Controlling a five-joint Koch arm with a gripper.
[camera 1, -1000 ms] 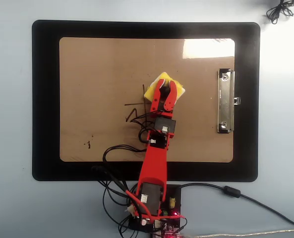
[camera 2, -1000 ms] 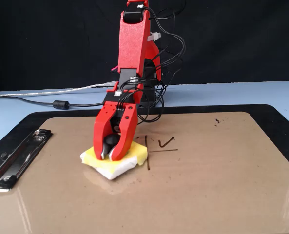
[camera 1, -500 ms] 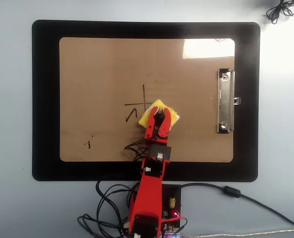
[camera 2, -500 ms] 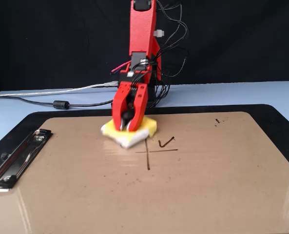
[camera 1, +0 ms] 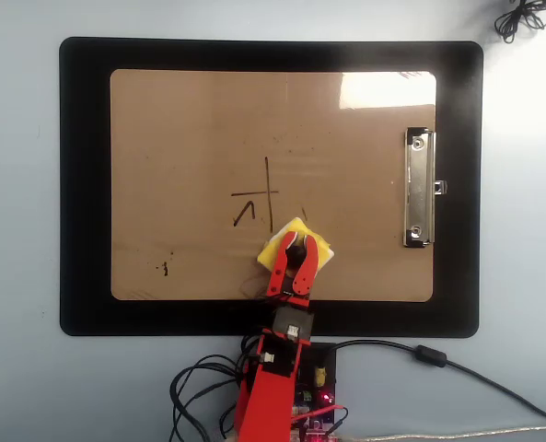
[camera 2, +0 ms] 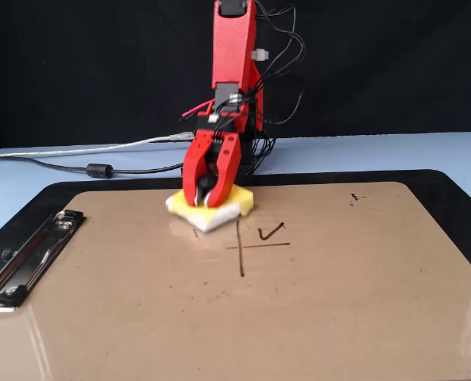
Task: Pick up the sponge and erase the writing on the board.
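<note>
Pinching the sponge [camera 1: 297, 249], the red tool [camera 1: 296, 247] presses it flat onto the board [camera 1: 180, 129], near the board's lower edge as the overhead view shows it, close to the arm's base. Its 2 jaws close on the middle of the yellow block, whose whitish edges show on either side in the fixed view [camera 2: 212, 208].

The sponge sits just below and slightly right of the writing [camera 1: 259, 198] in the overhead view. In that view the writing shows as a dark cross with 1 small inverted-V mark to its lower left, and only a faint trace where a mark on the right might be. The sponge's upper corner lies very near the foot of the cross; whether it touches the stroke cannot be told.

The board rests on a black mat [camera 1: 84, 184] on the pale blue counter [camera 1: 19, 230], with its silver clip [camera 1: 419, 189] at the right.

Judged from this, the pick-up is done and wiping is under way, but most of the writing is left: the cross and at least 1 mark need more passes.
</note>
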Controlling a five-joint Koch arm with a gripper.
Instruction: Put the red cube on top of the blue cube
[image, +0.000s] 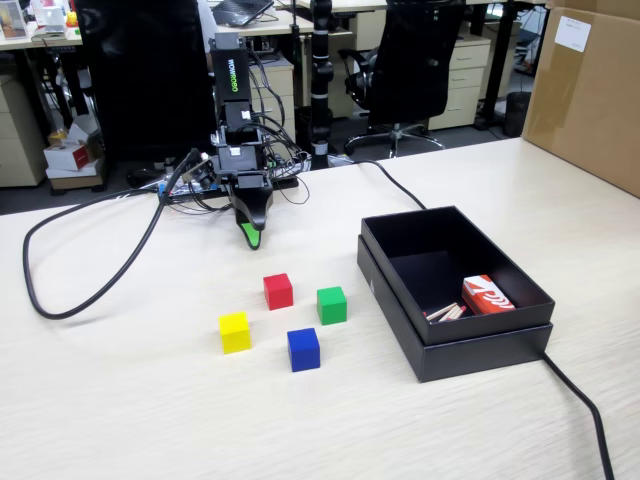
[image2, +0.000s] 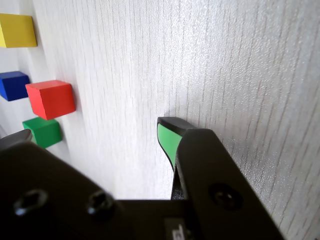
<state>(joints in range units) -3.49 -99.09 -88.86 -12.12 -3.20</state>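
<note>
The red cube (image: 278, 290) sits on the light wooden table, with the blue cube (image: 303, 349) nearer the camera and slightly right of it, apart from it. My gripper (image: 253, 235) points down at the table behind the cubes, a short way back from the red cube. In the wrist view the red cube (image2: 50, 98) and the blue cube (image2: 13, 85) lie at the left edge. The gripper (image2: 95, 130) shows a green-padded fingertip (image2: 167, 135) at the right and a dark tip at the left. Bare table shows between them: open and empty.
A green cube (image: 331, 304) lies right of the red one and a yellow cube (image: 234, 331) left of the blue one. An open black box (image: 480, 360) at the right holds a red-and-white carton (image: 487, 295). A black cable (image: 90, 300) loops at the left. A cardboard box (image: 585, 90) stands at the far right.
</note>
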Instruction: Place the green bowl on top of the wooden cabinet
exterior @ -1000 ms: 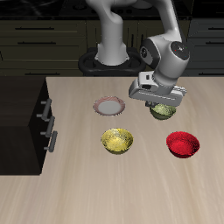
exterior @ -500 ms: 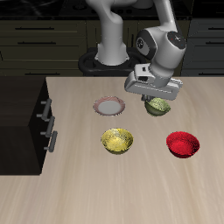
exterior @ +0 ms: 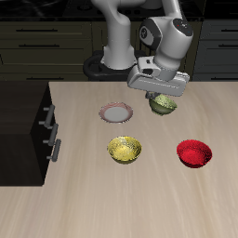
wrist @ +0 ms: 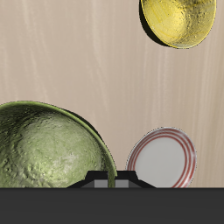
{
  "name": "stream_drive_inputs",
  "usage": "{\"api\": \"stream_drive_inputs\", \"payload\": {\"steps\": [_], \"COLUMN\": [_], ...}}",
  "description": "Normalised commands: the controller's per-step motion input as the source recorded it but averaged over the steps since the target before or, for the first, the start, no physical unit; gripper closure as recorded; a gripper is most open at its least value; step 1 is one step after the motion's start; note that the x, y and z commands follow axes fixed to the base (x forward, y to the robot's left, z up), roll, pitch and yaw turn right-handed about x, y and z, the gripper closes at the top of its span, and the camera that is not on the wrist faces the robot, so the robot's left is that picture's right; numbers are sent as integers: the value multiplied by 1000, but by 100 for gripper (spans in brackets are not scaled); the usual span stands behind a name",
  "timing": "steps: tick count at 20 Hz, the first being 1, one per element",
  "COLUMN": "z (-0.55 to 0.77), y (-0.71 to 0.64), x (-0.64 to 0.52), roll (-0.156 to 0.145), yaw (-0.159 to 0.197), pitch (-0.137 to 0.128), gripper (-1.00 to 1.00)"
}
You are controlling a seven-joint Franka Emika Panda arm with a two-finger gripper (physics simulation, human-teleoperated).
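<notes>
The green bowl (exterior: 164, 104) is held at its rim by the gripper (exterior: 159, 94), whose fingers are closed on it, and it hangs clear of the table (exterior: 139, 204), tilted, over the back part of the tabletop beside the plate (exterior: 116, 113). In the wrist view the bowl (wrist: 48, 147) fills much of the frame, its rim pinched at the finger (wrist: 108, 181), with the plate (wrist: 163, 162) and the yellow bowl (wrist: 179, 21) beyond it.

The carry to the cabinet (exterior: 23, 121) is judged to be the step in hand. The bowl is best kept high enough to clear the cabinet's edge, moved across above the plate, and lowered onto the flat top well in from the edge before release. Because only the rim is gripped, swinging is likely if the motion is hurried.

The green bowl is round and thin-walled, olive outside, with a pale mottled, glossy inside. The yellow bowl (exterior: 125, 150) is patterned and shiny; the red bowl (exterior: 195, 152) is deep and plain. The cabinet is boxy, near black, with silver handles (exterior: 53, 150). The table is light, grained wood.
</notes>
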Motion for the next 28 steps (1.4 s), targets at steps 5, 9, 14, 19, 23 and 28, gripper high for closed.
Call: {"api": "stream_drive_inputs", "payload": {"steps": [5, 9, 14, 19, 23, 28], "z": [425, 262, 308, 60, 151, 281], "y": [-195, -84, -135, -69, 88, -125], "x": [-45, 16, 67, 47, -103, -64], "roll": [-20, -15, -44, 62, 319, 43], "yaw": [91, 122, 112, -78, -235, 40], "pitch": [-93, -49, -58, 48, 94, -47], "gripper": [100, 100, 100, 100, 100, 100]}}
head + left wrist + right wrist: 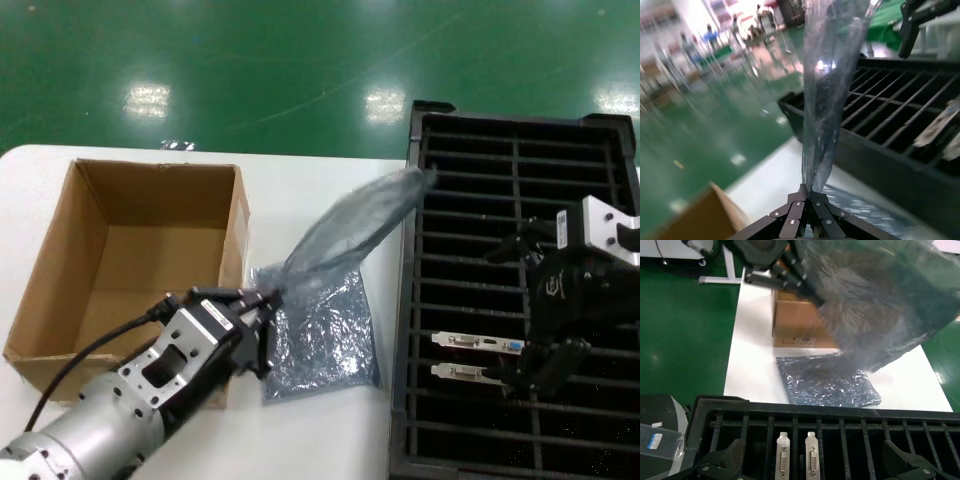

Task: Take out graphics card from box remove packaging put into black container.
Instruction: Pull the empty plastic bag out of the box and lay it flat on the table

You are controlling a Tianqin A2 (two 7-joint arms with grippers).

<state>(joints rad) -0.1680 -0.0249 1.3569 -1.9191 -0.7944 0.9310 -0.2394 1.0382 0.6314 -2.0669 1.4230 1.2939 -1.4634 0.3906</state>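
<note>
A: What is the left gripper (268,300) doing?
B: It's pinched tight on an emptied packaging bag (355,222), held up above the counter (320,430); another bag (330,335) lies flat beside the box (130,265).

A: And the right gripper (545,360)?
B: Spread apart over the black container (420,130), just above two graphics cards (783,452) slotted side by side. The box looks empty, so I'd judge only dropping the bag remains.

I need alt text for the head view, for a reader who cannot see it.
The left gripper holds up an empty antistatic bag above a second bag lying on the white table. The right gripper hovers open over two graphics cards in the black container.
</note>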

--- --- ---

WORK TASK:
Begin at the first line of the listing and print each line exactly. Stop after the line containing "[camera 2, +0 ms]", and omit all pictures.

EXERCISE OUTPUT:
Controlling a five-joint Koch arm with a gripper.
[camera 1, -1000 ms] 
[camera 2, -1000 ms] 
[camera 1, -500 ms] 
[camera 2, -500 ms] 
[camera 1, +0 ms] 
[camera 2, +0 ms] 

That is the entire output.